### [About this exercise]
Transcribe, exactly and in full, every line from the one including "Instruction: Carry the" to the end of the listing.

-- Data follows --

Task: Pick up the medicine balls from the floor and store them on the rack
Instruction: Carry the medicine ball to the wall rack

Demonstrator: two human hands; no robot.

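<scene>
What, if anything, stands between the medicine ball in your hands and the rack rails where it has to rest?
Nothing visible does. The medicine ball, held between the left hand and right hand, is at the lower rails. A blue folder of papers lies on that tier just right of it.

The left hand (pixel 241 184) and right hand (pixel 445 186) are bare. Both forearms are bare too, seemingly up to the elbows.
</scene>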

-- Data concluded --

### [Exercise answer]
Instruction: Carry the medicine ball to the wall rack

Demonstrator: two human hands; no robot.

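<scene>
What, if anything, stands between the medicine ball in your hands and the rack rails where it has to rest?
Nothing visible does. The medicine ball, held between the left hand and right hand, is at the lower rails. A blue folder of papers lies on that tier just right of it.

The left hand (pixel 241 184) and right hand (pixel 445 186) are bare. Both forearms are bare too, seemingly up to the elbows.
</scene>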

What the exercise asked for is now done.